Tuesday, March 11, 2008

Free Trade Fiasco


The Free Trade mantra, espoused by governments, policy makers, agri-businesses and foolish farmers is a failing model. The sooner all come to realise this, the better.

In the current climate of the failing American economy (the sub-prime mess), with the climbing euro and off-set by the devalued US dollar, strange things are happening out there. Canada is not the only country affected by this state of affairs.

The most recent hardly believable announcement is from Germany's BMW company.

BMW plans to increase US production while cutting workers in Germany

Published: Monday, March 10, 2008 4:46 AM ET
Canadian Press: THE ASSOCIATED PRESS


COLUMBIA, South Carolina - BMW says it will cut 7.5 per cent of its work force in Germany over two years while increasing production in the U.S. by more than 50 per cent by 2012.

"This is completely driven by the plunge in the dollar," said Greg Gardner with Oliver Wyman, publisher of the Harbour Report on automotive manufacturing activity. "It is untenable to produce at a much higher cost in Germany.".... (see full article)


Who would have thought, even 18 months ago, that things like this would come to pass. A lot of us are familiar with the sight of plant closures and lost jobs, because for years, north American jobs have moved from Canada and the US to : Mexico, India, China and any other country that had a cheap workforce and could show the mega companies more profit.
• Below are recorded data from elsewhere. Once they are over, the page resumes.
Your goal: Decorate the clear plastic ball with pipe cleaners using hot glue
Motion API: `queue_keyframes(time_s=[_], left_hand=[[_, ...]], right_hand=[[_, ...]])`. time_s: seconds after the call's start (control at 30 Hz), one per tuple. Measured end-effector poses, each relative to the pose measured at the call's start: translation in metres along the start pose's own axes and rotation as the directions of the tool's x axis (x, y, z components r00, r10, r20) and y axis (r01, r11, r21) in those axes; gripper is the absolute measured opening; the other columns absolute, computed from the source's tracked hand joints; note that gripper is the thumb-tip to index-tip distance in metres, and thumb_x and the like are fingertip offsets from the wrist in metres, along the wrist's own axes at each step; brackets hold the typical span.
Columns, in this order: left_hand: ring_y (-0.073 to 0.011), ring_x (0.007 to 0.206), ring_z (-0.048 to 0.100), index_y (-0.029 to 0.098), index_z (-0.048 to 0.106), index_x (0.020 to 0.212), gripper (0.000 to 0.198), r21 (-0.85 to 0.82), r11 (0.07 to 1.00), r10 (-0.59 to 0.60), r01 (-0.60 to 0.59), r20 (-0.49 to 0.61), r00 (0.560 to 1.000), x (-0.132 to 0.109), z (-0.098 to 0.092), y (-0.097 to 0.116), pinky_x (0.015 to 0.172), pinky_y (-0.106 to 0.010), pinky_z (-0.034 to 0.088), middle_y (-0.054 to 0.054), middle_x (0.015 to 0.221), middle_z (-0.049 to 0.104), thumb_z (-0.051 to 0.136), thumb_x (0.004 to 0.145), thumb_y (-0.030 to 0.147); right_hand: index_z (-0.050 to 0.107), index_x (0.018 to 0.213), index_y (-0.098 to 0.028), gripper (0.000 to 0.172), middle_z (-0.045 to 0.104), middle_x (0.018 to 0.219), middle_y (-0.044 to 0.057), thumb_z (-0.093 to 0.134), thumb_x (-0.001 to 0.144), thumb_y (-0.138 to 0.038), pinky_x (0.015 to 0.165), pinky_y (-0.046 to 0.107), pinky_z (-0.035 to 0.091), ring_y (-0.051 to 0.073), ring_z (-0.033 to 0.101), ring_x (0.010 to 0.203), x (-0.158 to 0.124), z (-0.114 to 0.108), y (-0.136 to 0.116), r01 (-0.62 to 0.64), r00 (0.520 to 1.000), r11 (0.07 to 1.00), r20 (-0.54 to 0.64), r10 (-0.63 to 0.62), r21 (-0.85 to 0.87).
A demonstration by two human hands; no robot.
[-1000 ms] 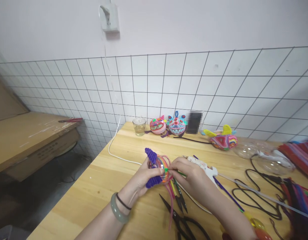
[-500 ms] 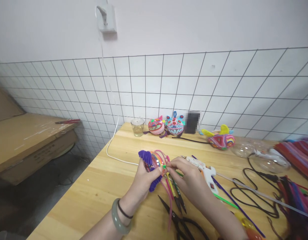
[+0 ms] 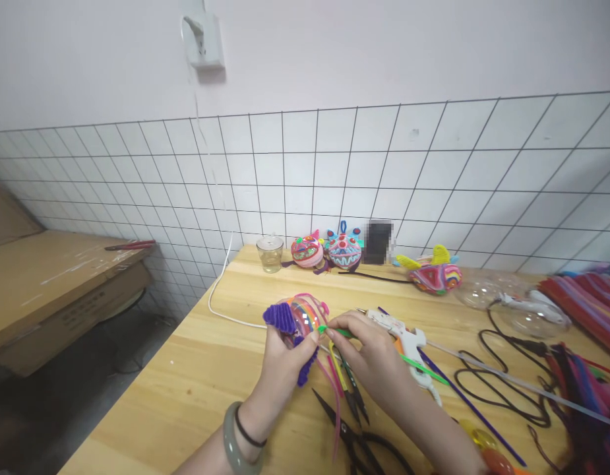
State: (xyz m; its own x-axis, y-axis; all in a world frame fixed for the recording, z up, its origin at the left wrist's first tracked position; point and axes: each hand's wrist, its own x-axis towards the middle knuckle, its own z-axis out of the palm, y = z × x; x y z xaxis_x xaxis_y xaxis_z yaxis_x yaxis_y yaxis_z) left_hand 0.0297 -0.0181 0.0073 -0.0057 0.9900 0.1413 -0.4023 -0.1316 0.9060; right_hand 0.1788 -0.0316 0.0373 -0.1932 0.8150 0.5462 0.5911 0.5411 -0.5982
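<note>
My left hand (image 3: 283, 362) is closed round a clear ball (image 3: 301, 316) wrapped in pink, orange and other coloured pipe cleaners, with purple fuzzy pieces at its side and underneath. It holds the ball just above the wooden table (image 3: 200, 369). My right hand (image 3: 371, 349) pinches a green pipe cleaner (image 3: 334, 331) at the ball's right side; the strand trails right under the hand. Pink and yellow strands hang down from the ball.
Black scissors (image 3: 357, 432) lie below my hands. A white glue gun (image 3: 408, 343) and black cables (image 3: 502, 386) lie to the right, then pipe-cleaner bundles (image 3: 581, 297). Along the wall stand a glass jar (image 3: 270, 253) and finished colourful balls (image 3: 341, 249). A white cord (image 3: 220, 290) hangs from the socket.
My left hand has turned and lifted the ball a little, so its striped side faces up. My right hand stays at its right side, pulling the green strand out longer.
</note>
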Motion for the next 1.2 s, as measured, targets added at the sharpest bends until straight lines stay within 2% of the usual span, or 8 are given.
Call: queue_keyframes(time_s=[0.3, 0.47, 0.6, 0.8, 1.0, 1.2], left_hand=[[-0.025, 0.1, 0.063, 0.02, 0.054, 0.107, 0.046, -0.003, 1.0, -0.001, 0.001, -0.006, 1.0, -0.001, -0.001, -0.004, 0.089, -0.039, 0.046, -0.007, 0.106, 0.067, 0.077, 0.068, 0.029], [-0.0249, 0.097, 0.063, 0.02, 0.056, 0.105, 0.046, 0.006, 1.0, 0.005, -0.005, -0.019, 1.0, -0.001, -0.002, -0.006, 0.088, -0.038, 0.047, -0.007, 0.102, 0.068, 0.078, 0.066, 0.03], [-0.0244, 0.098, 0.063, 0.022, 0.058, 0.104, 0.046, -0.053, 0.998, -0.027, 0.025, -0.02, 0.999, 0.0, -0.002, -0.007, 0.089, -0.038, 0.046, -0.005, 0.102, 0.069, 0.08, 0.064, 0.029], [-0.022, 0.091, 0.064, 0.021, 0.06, 0.101, 0.046, -0.185, 0.969, -0.166, 0.162, -0.007, 0.986, 0.001, 0.003, 0.0, 0.084, -0.035, 0.048, -0.004, 0.098, 0.069, 0.082, 0.061, 0.024], [-0.0193, 0.085, 0.064, 0.019, 0.065, 0.101, 0.039, -0.316, 0.886, -0.316, 0.34, 0.126, 0.94, 0.004, 0.003, 0.006, 0.081, -0.031, 0.049, -0.004, 0.095, 0.07, 0.078, 0.064, 0.018], [-0.0221, 0.089, 0.065, 0.019, 0.067, 0.106, 0.033, -0.348, 0.807, -0.421, 0.477, 0.228, 0.878, 0.006, -0.003, 0.007, 0.075, -0.034, 0.052, -0.007, 0.101, 0.071, 0.068, 0.077, 0.035]], right_hand=[[0.062, 0.088, -0.017, 0.013, 0.068, 0.083, 0.007, 0.051, 0.09, -0.011, 0.07, 0.029, 0.051, 0.019, 0.065, 0.078, -0.001, 0.001, -0.002, 0.104, 0.994, 0.992, -0.038, -0.107, -0.071], [0.062, 0.088, -0.017, 0.011, 0.067, 0.084, 0.007, 0.052, 0.09, -0.012, 0.07, 0.03, 0.051, 0.019, 0.065, 0.079, -0.001, 0.0, -0.001, 0.114, 0.992, 0.99, -0.037, -0.117, -0.086], [0.063, 0.089, -0.017, 0.01, 0.067, 0.085, 0.007, 0.054, 0.09, -0.012, 0.071, 0.031, 0.051, 0.02, 0.065, 0.08, 0.0, -0.003, 0.002, 0.118, 0.993, 0.988, -0.014, -0.12, -0.103], [0.063, 0.095, -0.018, 0.013, 0.066, 0.09, 0.007, 0.053, 0.089, -0.01, 0.075, 0.032, 0.051, 0.02, 0.064, 0.085, 0.003, -0.009, 0.0, 0.121, 0.991, 0.984, 0.069, -0.112, -0.128], [0.063, 0.099, -0.02, 0.015, 0.066, 0.092, 0.007, 0.053, 0.09, -0.012, 0.076, 0.034, 0.052, 0.021, 0.063, 0.087, 0.004, -0.013, -0.003, 0.091, 0.993, 0.981, 0.094, -0.076, -0.171], [0.067, 0.099, -0.02, 0.02, 0.066, 0.092, 0.007, 0.052, 0.089, -0.01, 0.075, 0.034, 0.053, 0.021, 0.063, 0.085, 0.003, -0.015, -0.002, 0.101, 0.991, 0.97, 0.106, -0.079, -0.223]])
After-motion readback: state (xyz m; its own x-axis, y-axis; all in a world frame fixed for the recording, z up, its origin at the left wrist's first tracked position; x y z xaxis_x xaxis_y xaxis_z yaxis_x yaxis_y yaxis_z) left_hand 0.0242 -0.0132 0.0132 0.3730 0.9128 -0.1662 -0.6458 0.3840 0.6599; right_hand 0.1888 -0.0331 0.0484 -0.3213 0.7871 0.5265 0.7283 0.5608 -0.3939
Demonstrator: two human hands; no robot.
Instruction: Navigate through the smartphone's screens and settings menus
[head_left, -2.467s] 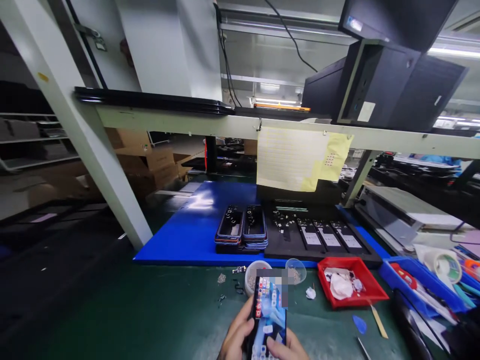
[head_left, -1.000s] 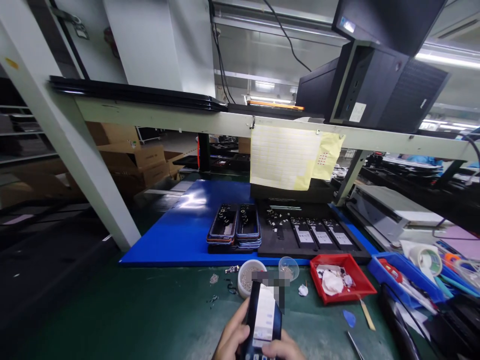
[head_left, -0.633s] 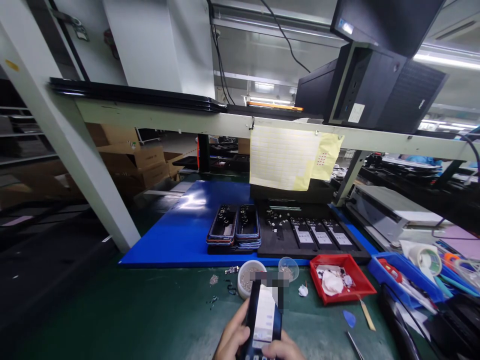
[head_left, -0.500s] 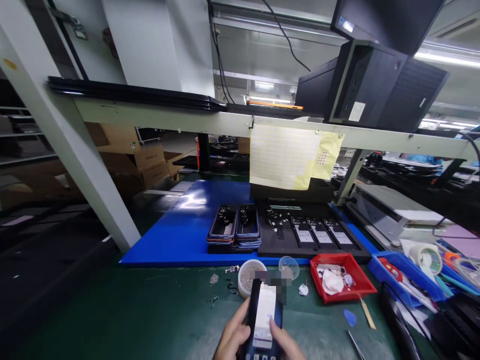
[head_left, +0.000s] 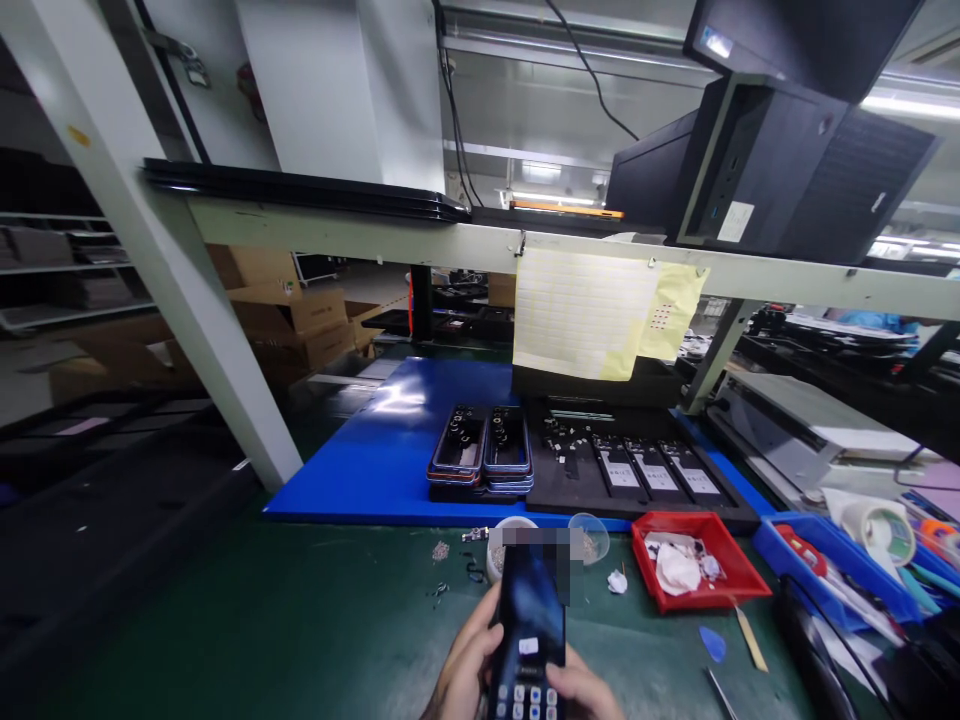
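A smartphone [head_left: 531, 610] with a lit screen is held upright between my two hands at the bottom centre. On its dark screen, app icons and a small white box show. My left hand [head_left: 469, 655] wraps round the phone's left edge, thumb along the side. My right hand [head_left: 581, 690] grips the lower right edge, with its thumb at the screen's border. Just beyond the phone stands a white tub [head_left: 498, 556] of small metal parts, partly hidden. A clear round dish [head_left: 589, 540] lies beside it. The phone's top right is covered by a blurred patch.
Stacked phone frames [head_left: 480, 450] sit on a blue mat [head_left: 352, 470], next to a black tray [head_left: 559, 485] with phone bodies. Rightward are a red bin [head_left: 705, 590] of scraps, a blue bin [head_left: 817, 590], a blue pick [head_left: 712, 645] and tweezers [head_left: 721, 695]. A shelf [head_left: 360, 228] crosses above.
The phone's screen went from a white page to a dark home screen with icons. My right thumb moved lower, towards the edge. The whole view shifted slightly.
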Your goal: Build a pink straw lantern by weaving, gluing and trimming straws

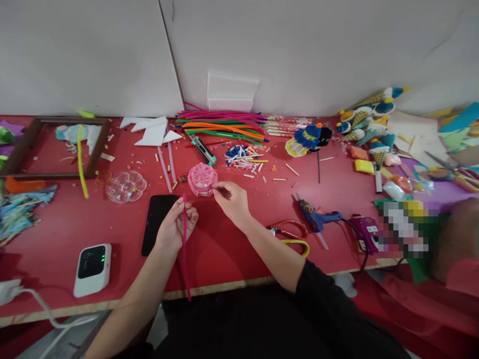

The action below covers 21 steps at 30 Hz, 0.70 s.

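Note:
A long pink pipe cleaner (184,249) hangs down past the table's front edge from my left hand (175,223), pinched between thumb and fingers. My right hand (232,202) has its thumb and forefinger pressed together at the right rim of a round pink piece (202,178); anything between those fingertips is too small to name. The pink piece lies on the red table, just beyond both hands, with spoke-like strips across its top. A black phone (157,224) lies partly beneath my left hand. Behind the pink piece is a green and black cutter (203,149).
Pipe cleaners (224,127) lie in a bundle at the back. To the right are scissors (295,237), a blue glue gun (318,217) and its cable. A white device (92,269), a clear tray (126,187) and a brown frame (56,175) are left. Another person's arm (456,239) reaches in at right.

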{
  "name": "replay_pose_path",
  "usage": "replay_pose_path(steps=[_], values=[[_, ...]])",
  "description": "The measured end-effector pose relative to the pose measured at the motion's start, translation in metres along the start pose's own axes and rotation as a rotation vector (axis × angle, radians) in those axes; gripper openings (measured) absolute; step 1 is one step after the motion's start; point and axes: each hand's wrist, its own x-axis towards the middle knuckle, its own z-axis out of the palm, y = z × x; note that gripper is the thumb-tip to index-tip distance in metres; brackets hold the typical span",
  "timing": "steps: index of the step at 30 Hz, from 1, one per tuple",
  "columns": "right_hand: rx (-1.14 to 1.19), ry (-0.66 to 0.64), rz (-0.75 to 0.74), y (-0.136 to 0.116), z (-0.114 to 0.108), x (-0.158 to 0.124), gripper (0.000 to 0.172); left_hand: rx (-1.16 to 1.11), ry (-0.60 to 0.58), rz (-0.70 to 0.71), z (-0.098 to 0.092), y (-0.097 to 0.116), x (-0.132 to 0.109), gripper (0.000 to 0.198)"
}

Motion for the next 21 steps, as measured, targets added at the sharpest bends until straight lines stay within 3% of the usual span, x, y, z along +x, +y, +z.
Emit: replay_pose_path(steps=[21], values=[[-0.246,0.034,-0.364,0.0060,0.0044,-0.0082,0.019,-0.017,0.027,0.006,0.0003,-0.0002,0.0019,0.022]])
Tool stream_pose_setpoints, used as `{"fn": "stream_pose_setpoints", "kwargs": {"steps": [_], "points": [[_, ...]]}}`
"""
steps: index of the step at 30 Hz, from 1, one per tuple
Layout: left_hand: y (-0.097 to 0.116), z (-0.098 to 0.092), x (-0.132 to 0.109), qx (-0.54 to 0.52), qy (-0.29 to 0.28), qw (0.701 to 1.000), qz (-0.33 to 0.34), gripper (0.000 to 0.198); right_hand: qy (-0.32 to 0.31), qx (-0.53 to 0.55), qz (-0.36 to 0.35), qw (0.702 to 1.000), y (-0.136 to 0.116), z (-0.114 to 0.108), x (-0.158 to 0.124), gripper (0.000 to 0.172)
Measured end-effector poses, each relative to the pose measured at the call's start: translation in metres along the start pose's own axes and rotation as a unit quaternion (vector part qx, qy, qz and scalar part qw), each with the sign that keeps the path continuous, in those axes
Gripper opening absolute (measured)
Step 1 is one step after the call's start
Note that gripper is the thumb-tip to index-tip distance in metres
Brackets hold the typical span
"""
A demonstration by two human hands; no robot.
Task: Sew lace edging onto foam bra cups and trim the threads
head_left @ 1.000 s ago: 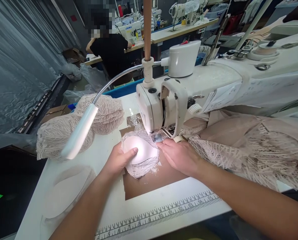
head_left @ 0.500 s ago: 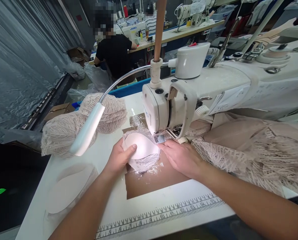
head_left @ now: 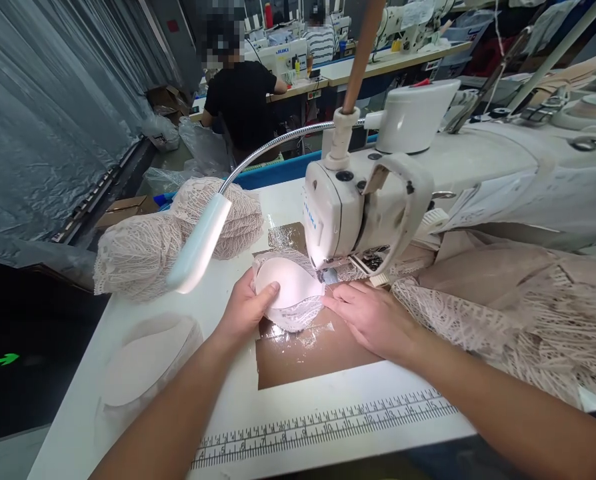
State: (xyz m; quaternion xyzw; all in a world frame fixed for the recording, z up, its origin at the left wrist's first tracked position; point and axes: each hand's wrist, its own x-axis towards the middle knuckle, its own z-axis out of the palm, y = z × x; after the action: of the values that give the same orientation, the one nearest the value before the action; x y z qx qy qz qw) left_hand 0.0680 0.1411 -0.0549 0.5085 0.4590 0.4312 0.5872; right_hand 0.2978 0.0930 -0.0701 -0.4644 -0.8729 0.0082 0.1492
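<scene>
A pale, lace-edged bra cup [head_left: 291, 283] lies under the head of a white sewing machine [head_left: 331, 220], its pointed right end close to the presser foot. My left hand [head_left: 251, 300] grips the cup's left side, thumb on top and fingers hidden beneath. At the pointed end, the fingertips of my right hand [head_left: 371, 313] are pinched together on the cup's edge beside the needle area. Brown tape [head_left: 308, 363] covers the table surface below the cup.
Stacked lace cups [head_left: 138, 253] and a lamp [head_left: 201, 247] stand on the left. Another cup [head_left: 141, 367] lies near my left forearm. Lace fabric [head_left: 518, 313] is heaped right. A printed ruler [head_left: 323, 430] runs along the front edge. A person [head_left: 241, 100] sits beyond.
The whole view has shifted, so most things appear further right. The cup has turned slightly, and both hands keep their hold at the machine.
</scene>
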Motion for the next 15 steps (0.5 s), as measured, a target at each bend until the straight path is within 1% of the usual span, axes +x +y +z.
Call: {"fn": "stream_pose_setpoints", "kwargs": {"steps": [5, 10, 15], "points": [[0.0014, -0.0013, -0.0033, 0.041, -0.002, 0.999, 0.006, 0.048, 0.003, -0.035, 0.013, 0.999, -0.0041, -0.0011, 0.0007, 0.038], [0.0020, -0.0044, -0.0052, 0.107, -0.014, 0.994, -0.004, 0.046, -0.016, -0.060, 0.054, 0.997, -0.0081, -0.0038, 0.0038, 0.039], [0.0020, -0.0078, -0.0048, 0.150, -0.028, 0.988, -0.022, 0.043, -0.008, -0.088, 0.090, 0.992, -0.0089, -0.0016, 0.0067, 0.038]]}}
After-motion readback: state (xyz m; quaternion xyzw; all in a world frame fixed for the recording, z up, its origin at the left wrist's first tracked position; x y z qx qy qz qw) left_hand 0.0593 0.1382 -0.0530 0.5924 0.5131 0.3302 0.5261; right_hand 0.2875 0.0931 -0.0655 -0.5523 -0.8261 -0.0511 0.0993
The same sort of silliness had been happening to our food processing sector (The Smithville Hershy's plant is a good example).

Bizarre as it seems, the United States, with it's incredibly weak dollar, is now as good as any third world country, for plants to locate in.

Now I say that with tongue in cheek, because of course until recently, we had that fortunate or unfortunate position, depending on your industry and point of view.

There were also some voices in the wilderness that warned a low dollar (for whatever reason) was NOT a reliable strategy for survival in the long term. It places an indirect 'cost' out there to someone, somewhere, and that is a shaky building for any economy. Indeed, at one time the United States was accusing China of having pegged its currency artificially low and where threatening to have the IMF (International Monetary Fund) intervene.

If we stay locked into this ridiculous cycle of boom and bust, that allows companies to close and open plants anywhere in the world they can see an edge, no one will ever win. Sooner or later affected countries will slip into some similar cycle of economic down term (caused by the job losses,etc.) that has plants and companies coming back, only to see the same cycle for other countries affected by the new job losses.

Another way to look at things is to consider that jobs are being stolen from one country by the next and as each new country reaches some pinnacle of high currencyand strong economy, jobs leave, pushing said country over the edge.

Is this any way to run a world economy?